Below are entries. Copy exactly the lines running from the line that holds "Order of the" to the line that holds "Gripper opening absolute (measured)", with both ends included.
(Beginning of Source data)
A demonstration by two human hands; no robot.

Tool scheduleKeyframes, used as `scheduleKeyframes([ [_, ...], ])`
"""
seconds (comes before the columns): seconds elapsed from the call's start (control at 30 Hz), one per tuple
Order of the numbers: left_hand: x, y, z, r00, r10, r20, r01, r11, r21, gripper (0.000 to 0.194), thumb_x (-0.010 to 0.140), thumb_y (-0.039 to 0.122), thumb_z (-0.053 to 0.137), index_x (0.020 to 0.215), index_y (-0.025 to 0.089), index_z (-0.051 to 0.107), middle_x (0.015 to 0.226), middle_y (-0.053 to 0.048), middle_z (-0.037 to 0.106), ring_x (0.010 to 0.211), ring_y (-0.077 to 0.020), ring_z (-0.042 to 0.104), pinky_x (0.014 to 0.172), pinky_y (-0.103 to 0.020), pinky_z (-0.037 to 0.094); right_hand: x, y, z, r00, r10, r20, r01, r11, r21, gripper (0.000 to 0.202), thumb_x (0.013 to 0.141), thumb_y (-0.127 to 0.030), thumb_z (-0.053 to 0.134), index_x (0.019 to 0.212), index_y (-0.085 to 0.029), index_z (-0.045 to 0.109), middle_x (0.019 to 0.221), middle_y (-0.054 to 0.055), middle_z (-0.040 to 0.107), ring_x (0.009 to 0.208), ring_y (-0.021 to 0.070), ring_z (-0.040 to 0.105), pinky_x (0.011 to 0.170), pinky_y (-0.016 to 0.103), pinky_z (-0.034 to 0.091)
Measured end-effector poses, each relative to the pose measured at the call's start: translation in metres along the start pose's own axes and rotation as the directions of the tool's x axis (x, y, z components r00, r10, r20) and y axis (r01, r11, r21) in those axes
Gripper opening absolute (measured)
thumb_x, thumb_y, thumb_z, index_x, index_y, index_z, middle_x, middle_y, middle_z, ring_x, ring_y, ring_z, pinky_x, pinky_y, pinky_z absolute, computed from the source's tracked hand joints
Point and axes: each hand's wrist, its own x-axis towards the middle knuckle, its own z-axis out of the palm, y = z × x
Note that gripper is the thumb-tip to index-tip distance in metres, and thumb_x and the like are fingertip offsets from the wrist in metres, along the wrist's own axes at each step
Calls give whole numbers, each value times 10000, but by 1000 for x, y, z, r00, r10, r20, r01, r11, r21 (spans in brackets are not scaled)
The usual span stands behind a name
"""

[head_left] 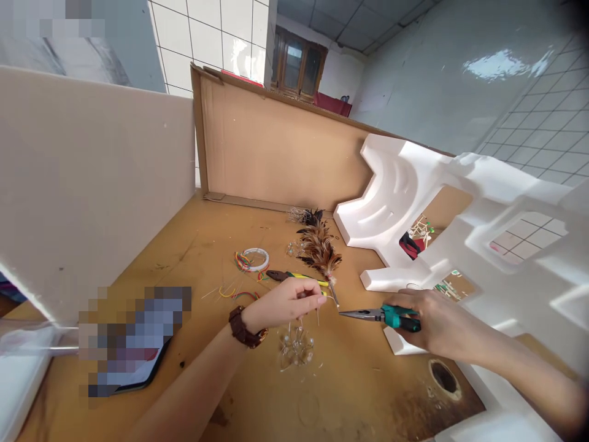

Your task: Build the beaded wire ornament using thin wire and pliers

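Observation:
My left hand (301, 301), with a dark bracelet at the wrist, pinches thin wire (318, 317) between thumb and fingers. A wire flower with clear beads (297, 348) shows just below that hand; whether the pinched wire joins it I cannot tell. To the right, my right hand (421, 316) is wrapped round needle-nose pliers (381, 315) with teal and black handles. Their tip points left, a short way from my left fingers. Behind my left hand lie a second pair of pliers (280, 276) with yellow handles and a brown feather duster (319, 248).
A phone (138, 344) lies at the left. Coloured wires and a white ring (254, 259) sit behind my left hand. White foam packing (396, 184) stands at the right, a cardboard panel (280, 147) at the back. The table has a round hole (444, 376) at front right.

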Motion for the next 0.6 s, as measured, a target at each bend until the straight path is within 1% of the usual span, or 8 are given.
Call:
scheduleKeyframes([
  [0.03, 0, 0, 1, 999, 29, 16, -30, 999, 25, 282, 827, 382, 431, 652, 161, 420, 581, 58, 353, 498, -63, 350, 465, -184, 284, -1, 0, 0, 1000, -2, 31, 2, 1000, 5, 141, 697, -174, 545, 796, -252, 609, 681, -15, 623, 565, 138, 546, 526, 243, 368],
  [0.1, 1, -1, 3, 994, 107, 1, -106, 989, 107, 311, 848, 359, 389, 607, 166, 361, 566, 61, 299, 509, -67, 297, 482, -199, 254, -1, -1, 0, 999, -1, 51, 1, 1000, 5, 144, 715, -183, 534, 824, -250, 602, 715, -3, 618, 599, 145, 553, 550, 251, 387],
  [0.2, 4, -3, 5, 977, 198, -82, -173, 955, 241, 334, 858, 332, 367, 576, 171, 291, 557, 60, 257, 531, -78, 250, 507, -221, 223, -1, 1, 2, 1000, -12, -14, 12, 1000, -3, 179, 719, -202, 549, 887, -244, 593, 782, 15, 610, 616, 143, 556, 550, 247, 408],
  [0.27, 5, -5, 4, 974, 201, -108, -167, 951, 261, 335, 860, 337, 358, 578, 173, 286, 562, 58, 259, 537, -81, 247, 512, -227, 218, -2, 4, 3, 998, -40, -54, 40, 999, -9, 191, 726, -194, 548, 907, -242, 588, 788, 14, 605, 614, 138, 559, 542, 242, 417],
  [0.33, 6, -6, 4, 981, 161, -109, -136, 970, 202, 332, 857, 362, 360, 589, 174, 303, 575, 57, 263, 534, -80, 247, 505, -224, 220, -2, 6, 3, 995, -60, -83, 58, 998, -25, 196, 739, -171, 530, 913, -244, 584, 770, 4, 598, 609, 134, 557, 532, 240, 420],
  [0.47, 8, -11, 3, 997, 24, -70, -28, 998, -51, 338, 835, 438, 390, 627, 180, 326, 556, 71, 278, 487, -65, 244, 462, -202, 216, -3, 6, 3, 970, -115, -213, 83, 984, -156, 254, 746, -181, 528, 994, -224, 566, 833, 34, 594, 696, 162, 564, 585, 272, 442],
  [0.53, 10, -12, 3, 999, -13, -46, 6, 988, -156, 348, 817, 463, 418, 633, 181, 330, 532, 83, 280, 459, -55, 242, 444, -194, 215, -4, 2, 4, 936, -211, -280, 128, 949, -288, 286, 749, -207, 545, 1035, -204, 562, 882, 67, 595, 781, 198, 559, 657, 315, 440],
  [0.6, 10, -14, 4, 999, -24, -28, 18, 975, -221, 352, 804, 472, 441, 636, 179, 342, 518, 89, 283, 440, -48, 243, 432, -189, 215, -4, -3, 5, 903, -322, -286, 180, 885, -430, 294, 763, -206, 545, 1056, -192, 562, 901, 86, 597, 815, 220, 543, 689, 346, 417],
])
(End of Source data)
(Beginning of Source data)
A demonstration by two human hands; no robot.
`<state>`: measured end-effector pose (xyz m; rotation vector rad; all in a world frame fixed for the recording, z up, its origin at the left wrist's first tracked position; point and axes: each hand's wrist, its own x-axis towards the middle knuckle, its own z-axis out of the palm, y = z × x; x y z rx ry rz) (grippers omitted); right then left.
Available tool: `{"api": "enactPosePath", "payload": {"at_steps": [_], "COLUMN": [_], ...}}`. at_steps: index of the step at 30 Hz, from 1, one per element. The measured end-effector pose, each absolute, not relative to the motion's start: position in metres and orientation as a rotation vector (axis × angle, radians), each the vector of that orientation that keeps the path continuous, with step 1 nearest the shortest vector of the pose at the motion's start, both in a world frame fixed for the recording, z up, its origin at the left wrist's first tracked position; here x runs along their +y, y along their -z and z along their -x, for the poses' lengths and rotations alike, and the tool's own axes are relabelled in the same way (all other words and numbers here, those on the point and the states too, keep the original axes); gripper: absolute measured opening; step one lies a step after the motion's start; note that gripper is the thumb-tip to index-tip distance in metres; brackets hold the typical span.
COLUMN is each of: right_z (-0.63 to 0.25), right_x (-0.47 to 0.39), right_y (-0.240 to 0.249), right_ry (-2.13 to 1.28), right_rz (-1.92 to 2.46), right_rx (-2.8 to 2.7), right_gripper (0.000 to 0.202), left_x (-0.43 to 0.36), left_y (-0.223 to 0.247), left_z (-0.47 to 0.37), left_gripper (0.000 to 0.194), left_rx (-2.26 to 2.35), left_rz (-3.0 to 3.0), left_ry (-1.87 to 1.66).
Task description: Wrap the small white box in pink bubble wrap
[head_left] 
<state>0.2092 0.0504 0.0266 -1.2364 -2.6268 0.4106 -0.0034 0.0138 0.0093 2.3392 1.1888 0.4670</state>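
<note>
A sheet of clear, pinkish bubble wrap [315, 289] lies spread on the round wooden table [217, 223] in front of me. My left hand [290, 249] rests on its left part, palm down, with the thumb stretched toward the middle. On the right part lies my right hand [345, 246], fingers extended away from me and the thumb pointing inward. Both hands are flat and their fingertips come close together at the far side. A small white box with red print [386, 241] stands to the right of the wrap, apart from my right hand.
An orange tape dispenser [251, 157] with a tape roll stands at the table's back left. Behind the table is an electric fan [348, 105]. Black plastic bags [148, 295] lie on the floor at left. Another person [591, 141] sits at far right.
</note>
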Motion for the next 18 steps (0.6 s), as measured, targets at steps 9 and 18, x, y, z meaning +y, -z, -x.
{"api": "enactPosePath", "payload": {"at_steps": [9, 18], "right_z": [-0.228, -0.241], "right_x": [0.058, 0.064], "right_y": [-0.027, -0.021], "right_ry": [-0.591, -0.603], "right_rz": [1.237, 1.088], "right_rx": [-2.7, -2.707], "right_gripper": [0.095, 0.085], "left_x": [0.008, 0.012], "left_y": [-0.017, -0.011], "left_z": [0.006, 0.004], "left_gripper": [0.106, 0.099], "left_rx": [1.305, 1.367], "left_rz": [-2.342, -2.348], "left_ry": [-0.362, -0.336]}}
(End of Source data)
» **Expected answer**:
Order of the numbers: left_hand: x, y, z, r00, r10, r20, r01, r11, r21, gripper (0.000 to 0.194), thumb_x (-0.010 to 0.140), thumb_y (-0.039 to 0.122), thumb_z (-0.053 to 0.137), index_x (0.020 to 0.215), index_y (-0.025 to 0.089), index_z (-0.051 to 0.107), middle_x (0.015 to 0.226), middle_y (-0.053 to 0.048), middle_z (-0.037 to 0.106), ring_x (0.010 to 0.211), ring_y (-0.077 to 0.020), ring_z (-0.042 to 0.104), pinky_x (0.014 to 0.172), pinky_y (-0.103 to 0.020), pinky_z (-0.037 to 0.094); right_hand: x, y, z, r00, r10, r20, r01, r11, r21, gripper (0.000 to 0.202), thumb_x (0.013 to 0.141), thumb_y (-0.127 to 0.030), thumb_z (-0.053 to 0.134), index_x (0.019 to 0.212), index_y (-0.085 to 0.029), index_z (-0.045 to 0.109), middle_x (0.019 to 0.221), middle_y (-0.054 to 0.055), middle_z (-0.040 to 0.107), ring_x (0.009 to 0.208), ring_y (-0.021 to 0.070), ring_z (-0.040 to 0.105), pinky_x (0.011 to 0.170), pinky_y (-0.016 to 0.103), pinky_z (-0.034 to 0.091)
Measured end-effector poses, each relative to the pose measured at the call's start: translation in metres along the start pose's own axes and rotation as the directions of the tool's x axis (x, y, z components r00, r10, r20) and y axis (r01, r11, r21) in those axes
Gripper opening absolute (measured)

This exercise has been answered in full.